**Problem requirements:** Transcribe the listing below word for word but skip its images.
*** Opening of The data ***
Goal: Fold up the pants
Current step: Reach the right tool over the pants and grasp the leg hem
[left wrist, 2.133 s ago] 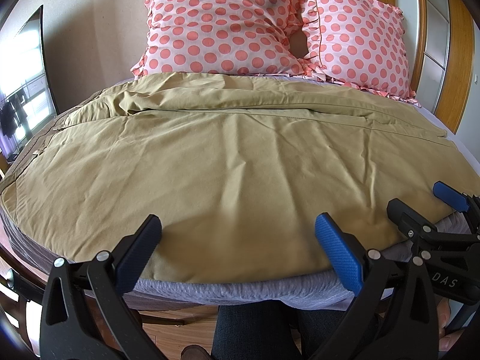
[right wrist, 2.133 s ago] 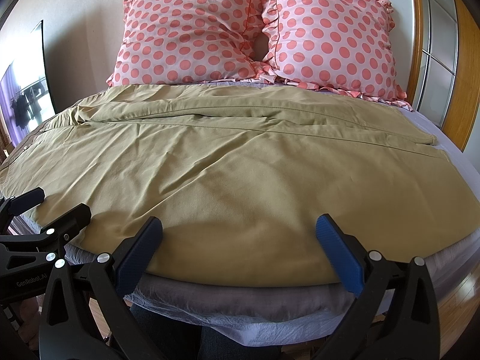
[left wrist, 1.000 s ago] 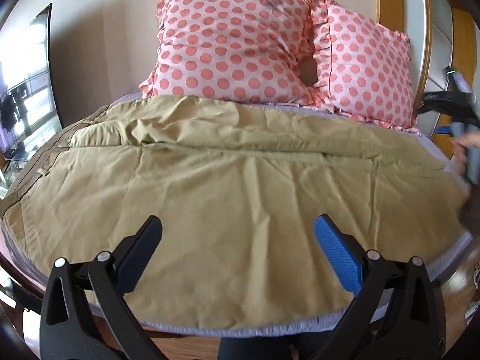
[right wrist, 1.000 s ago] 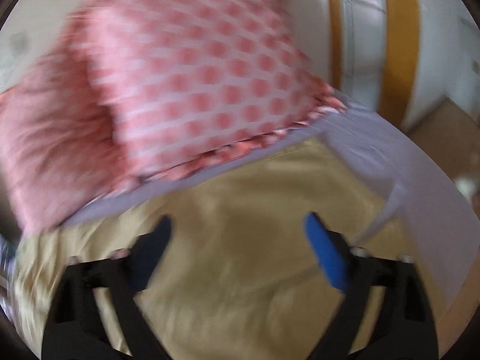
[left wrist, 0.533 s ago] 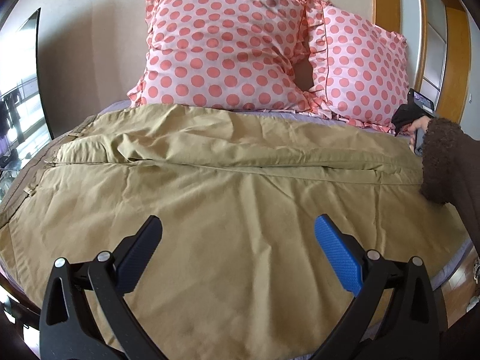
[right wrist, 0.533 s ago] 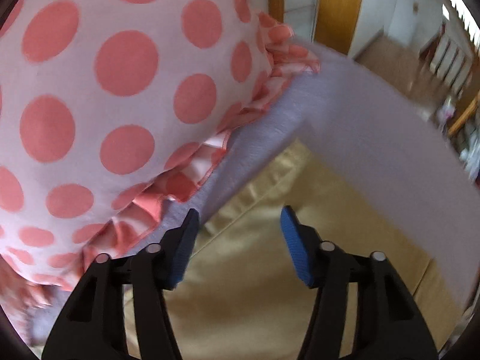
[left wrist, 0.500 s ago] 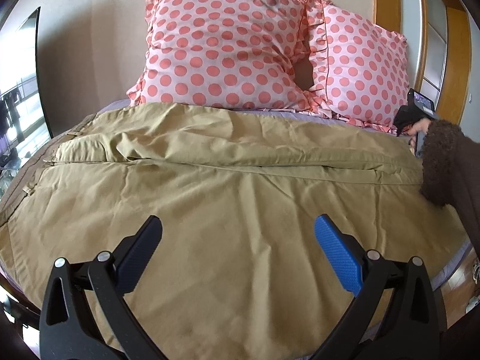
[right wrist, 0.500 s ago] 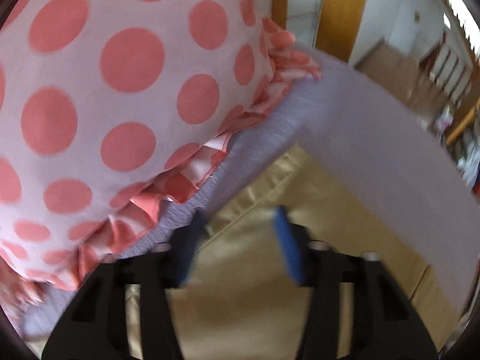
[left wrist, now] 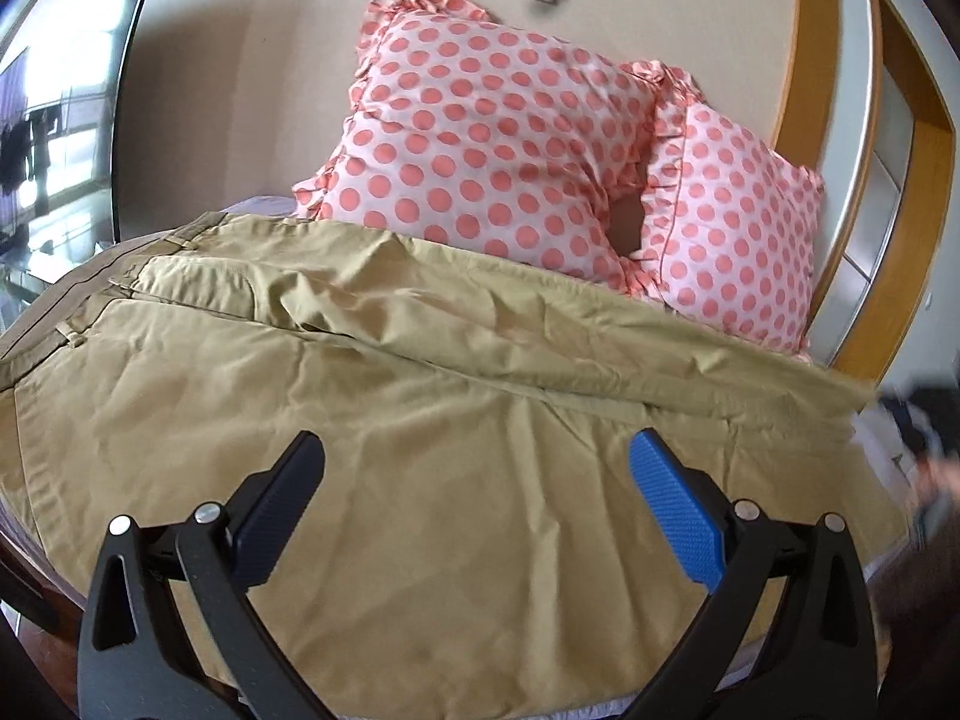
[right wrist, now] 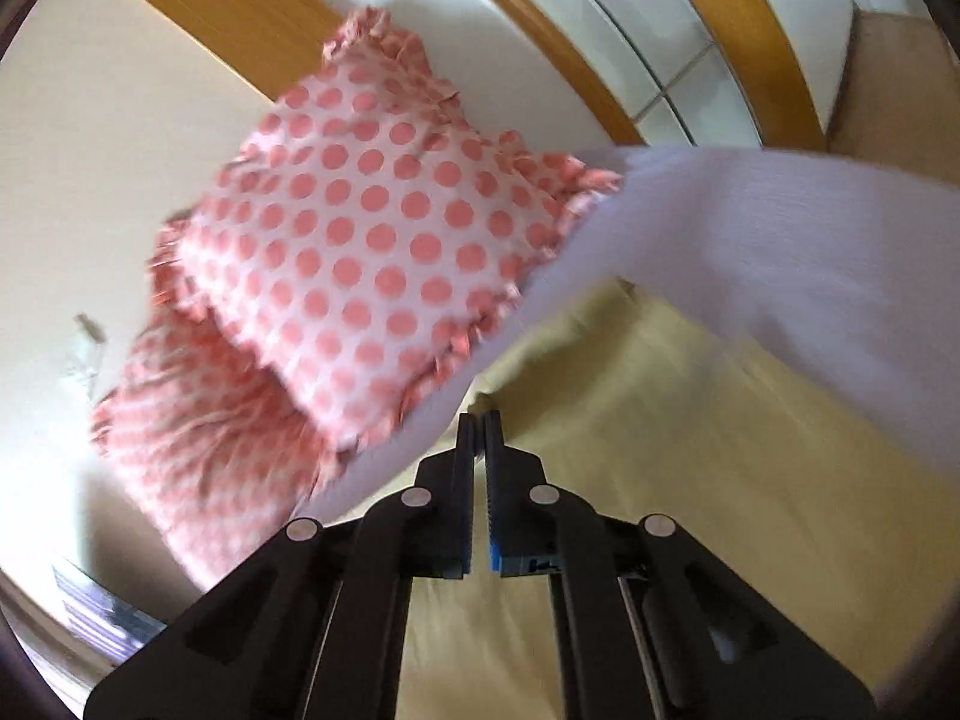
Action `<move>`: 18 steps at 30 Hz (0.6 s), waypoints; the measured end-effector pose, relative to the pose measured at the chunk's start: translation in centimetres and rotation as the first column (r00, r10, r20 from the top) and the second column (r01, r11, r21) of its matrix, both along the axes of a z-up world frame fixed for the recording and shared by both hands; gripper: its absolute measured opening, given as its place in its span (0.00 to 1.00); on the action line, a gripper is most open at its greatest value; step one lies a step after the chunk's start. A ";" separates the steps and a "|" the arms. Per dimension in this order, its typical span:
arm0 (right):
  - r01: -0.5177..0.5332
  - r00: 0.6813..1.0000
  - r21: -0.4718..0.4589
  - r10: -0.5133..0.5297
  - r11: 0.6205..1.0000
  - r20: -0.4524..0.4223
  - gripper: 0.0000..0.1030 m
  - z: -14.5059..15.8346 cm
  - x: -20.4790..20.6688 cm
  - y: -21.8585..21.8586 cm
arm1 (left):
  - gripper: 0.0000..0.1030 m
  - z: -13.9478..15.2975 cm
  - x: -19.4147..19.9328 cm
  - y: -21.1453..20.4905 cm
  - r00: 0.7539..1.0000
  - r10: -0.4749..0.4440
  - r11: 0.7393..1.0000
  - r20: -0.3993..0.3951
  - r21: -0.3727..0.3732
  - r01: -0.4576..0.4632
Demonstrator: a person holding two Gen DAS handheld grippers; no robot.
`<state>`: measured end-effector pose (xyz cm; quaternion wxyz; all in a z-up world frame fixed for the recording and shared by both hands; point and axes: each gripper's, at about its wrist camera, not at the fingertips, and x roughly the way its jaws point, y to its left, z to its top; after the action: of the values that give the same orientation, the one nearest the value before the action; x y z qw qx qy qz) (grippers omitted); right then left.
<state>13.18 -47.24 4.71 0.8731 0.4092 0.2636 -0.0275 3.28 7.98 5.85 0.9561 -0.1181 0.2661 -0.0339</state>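
Observation:
Khaki pants [left wrist: 420,420] lie spread across the bed, waistband at the left, leg ends at the right. My left gripper [left wrist: 477,498] is open and empty, hovering over the near leg. In the right wrist view my right gripper [right wrist: 479,426] is shut on the far corner of the pants' hem [right wrist: 630,420], by the pillow, and the cloth there is lifted a little. The right hand shows only as a blur at the right edge of the left wrist view [left wrist: 924,420].
Two pink polka-dot pillows [left wrist: 498,150] [left wrist: 732,240] lean on the wall behind the pants. The lilac bedsheet [right wrist: 780,228] shows beyond the hem. A wooden door frame [left wrist: 804,90] stands at the right, a window [left wrist: 42,120] at the left.
My right gripper has closed on the pants' far hem corner and tilted up. My left gripper has swung slightly left over the pants and stays open.

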 end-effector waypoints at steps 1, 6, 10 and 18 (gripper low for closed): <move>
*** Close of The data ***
**Response to this exercise:**
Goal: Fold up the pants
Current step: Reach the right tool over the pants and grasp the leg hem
[left wrist, 2.133 s ago] 
[right wrist, 2.133 s ago] 
[left wrist, 1.000 s ago] 
[right wrist, 1.000 s ago] 
[left wrist, 0.533 s ago] 
[right wrist, 0.533 s ago] 
[left wrist, 0.500 s ago] 
[right wrist, 0.500 s ago] 
[left wrist, now] 
[right wrist, now] 
Action `<move>`: 18 steps at 30 Hz (0.6 s), waypoints; the measured end-effector pose, relative to the pose measured at the chunk's start: translation in centimetres and rotation as the first column (r00, r10, r20 from the top) and the second column (r01, r11, r21) of its matrix, both along the axes of a z-up world frame fixed for the recording and shared by both hands; gripper: its absolute measured opening, given as its place in its span (0.00 to 1.00); on the action line, a gripper is most open at its greatest value; step one lies a step after the chunk's start. A ";" separates the steps and a "|" the arms. Per dimension in this order, its typical span:
arm0 (right):
  - r01: -0.5177..0.5332
  - r00: 0.6813..1.0000
  - r21: -0.4718..0.4589
  - r10: -0.5133..0.5297
  - r11: 0.6205..1.0000
  - r20: -0.4524..0.4223
  - gripper: 0.0000..0.1030 m
  - z: -14.5059..15.8346 cm
  - x: -20.4790..20.6688 cm
  - y: -21.8585..21.8586 cm
arm1 (left):
  - gripper: 0.0000..0.1030 m
  - z: -13.9478..15.2975 cm
  - x: -19.4147..19.9328 cm
  - y: -21.1453..20.4905 cm
  - r00: 0.7539..1.0000
  - r10: -0.4749..0.4440
  - r11: 0.7393..1.0000
  - r20: -0.3993..0.3951
  - r21: -0.3727..0.3732
  - r01: -0.4576..0.4632
Demonstrator: a person holding two Gen DAS handheld grippers; no robot.
`<state>`: measured end-effector pose (xyz cm; quaternion wxyz; all in a z-up world frame fixed for the recording and shared by both hands; point and axes: each gripper's, at about its wrist camera, not at the fingertips, and x roughly the way its jaws point, y to its left, z to its top; after the action: of the values that give the same orientation, the one nearest the value before the action; x y z qw qx qy qz) (grippers omitted); right then left.
<state>13.18 -47.24 4.71 0.8731 0.4092 0.2636 -0.0275 3.28 7.98 5.85 0.9561 -0.1181 0.2661 -0.0339</state>
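Observation:
Khaki pants [left wrist: 420,420] lie spread across the bed, waistband at the left, leg ends at the right. My left gripper [left wrist: 477,498] is open and empty, hovering over the near leg. In the right wrist view my right gripper [right wrist: 479,426] is shut on the far corner of the pants' hem [right wrist: 630,420], by the pillow, and the cloth there is lifted a little. The right hand shows only as a blur at the right edge of the left wrist view [left wrist: 924,420].
Two pink polka-dot pillows [left wrist: 498,150] [left wrist: 732,240] lean on the wall behind the pants. The lilac bedsheet [right wrist: 780,228] shows beyond the hem. A wooden door frame [left wrist: 804,90] stands at the right, a window [left wrist: 42,120] at the left.
My right gripper has closed on the pants' far hem corner and tilted up. My left gripper has swung slightly left over the pants and stays open.
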
 end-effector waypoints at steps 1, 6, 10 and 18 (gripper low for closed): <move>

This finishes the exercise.